#### [Problem to solve]
Every entry below needs to be printed again exactly, with its pictures left out.

#### [Extracted entries]
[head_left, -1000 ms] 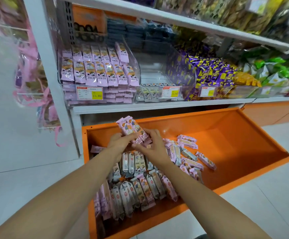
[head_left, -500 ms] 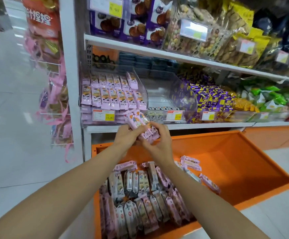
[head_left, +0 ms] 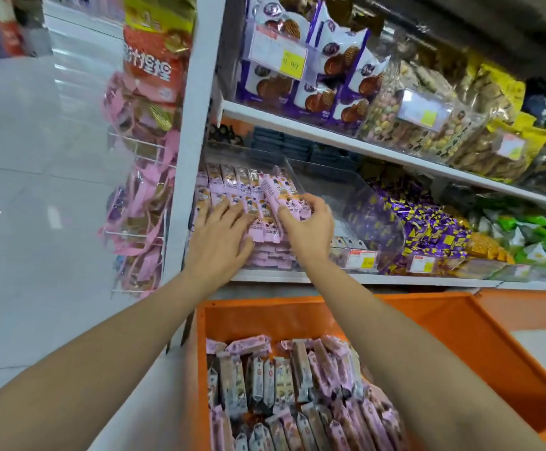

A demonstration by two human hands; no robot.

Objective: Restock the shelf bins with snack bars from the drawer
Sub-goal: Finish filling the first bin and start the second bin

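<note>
Over the pink bin (head_left: 232, 203), left hand (head_left: 219, 236) spread flat, right hand (head_left: 307, 226) gripping snack bars (head_left: 284, 198)

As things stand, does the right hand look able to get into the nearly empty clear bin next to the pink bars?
Probably yes. The right hand sits at the open top of the pink-bar bin, holding pink bars. The nearly empty clear bin is right beside it, open-topped, with only the clear divider between.

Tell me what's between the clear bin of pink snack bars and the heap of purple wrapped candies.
In the head view, a nearly empty clear plastic bin sits between the pink snack bar bin and the purple candies, a few small packets along its front.
</note>
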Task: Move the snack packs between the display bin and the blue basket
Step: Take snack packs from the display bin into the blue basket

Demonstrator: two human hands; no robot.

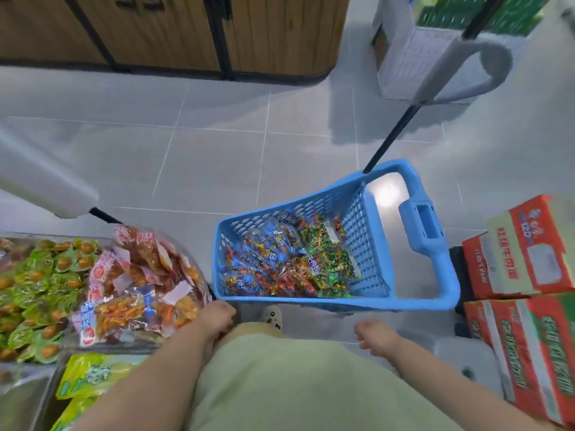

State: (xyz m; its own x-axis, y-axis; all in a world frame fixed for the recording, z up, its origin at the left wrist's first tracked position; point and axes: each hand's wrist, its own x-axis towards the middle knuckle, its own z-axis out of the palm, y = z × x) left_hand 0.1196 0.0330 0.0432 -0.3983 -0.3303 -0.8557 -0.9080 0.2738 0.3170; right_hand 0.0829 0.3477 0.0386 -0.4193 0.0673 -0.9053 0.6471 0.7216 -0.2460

#### [Answer space]
[head_left, -1000 ms] 
[head_left, -500 ms] 
[head_left, +0 ms] 

A demonstration by two human hands; no robot.

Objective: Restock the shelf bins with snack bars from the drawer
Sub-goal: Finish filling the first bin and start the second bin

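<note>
Over the pink bin (head_left: 232, 203), left hand (head_left: 219, 236) spread flat, right hand (head_left: 307, 226) gripping snack bars (head_left: 284, 198)

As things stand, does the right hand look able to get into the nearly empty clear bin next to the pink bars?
Probably yes. The right hand sits at the open top of the pink-bar bin, holding pink bars. The nearly empty clear bin is right beside it, open-topped, with only the clear divider between.

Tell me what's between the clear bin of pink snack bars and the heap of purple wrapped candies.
In the head view, a nearly empty clear plastic bin sits between the pink snack bar bin and the purple candies, a few small packets along its front.
</note>
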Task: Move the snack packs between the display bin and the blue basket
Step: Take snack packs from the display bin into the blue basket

Demonstrator: two human hands; no robot.


State: (xyz m; its own x-axis, y-axis; all in a world frame fixed for the recording, z up, its origin at the left wrist's first tracked position; point and axes: each hand's wrist, its own x-axis towards the middle knuckle, its own z-axis out of the palm, y = z × x) left_hand 0.1196 0.0330 0.0432 -0.3983 -0.3303 -0.8557 -0.9080 0.2738 0.3170; right_hand 0.0829 0.3477 0.0386 -0.4193 0.0673 -0.9053 0.6471 0.7216 -0.2460

No additional answer is expected.